# PROBLEM DETAILS
Output only the lines from the one holding "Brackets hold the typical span" to the end of the data below, please, copied exactly.
::::
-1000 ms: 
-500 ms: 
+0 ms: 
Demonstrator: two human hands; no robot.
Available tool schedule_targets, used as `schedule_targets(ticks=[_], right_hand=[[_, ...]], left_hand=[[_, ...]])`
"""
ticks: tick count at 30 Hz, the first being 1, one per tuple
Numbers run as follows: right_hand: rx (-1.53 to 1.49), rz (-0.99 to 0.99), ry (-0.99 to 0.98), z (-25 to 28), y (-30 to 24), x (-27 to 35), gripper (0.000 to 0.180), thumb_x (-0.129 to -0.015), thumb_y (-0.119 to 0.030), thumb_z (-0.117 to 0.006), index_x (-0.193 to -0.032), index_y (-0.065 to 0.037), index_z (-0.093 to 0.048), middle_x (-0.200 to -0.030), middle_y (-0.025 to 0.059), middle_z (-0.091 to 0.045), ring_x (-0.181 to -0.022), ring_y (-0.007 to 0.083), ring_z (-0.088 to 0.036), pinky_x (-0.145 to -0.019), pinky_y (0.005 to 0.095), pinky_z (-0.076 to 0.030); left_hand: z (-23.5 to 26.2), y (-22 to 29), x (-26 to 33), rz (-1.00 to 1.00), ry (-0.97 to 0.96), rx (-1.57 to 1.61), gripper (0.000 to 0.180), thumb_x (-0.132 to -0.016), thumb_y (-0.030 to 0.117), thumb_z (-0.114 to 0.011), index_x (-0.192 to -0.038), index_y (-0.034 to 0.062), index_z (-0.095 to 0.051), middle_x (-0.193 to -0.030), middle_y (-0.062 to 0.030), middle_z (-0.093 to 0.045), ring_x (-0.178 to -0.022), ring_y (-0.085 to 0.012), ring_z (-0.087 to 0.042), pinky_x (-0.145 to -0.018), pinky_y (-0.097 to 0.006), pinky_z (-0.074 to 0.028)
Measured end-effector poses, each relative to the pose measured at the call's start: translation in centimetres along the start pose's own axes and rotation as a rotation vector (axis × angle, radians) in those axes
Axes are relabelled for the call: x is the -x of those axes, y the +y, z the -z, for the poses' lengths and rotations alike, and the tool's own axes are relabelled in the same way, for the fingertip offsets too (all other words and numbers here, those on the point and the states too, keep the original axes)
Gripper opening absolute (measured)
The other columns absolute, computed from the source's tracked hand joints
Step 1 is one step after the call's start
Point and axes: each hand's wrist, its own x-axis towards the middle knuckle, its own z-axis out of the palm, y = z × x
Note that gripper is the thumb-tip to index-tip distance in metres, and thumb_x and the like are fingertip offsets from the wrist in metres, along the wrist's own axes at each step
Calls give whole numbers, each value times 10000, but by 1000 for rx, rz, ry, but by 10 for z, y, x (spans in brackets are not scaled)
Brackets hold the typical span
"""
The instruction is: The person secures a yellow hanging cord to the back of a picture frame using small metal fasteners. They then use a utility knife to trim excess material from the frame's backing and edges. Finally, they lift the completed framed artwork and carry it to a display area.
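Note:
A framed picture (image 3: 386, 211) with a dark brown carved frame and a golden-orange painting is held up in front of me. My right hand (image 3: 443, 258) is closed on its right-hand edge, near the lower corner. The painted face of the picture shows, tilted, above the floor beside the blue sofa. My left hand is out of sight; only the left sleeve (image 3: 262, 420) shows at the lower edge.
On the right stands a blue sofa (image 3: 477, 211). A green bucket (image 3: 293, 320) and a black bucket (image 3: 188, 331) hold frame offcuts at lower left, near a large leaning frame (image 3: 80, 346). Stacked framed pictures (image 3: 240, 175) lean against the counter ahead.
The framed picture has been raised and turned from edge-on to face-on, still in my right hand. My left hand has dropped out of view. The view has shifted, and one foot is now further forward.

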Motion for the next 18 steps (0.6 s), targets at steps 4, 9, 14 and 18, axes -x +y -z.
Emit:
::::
# PROBLEM SOLUTION
Brackets hold the typical span
"""
The instruction is: The person secures a yellow hanging cord to the back of a picture frame using small metal fasteners. They then use a utility knife to trim excess material from the frame's backing and edges. Finally, they lift the completed framed artwork and carry it to a display area.
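Note:
A framed picture (image 3: 386, 211) with a dark brown carved frame and a golden-orange painting is held up in front of me. My right hand (image 3: 443, 258) is closed on its right-hand edge, near the lower corner. The painted face of the picture shows, tilted, above the floor beside the blue sofa. My left hand is out of sight; only the left sleeve (image 3: 262, 420) shows at the lower edge.
On the right stands a blue sofa (image 3: 477, 211). A green bucket (image 3: 293, 320) and a black bucket (image 3: 188, 331) hold frame offcuts at lower left, near a large leaning frame (image 3: 80, 346). Stacked framed pictures (image 3: 240, 175) lean against the counter ahead.
The framed picture has been raised and turned from edge-on to face-on, still in my right hand. My left hand has dropped out of view. The view has shifted, and one foot is now further forward.
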
Motion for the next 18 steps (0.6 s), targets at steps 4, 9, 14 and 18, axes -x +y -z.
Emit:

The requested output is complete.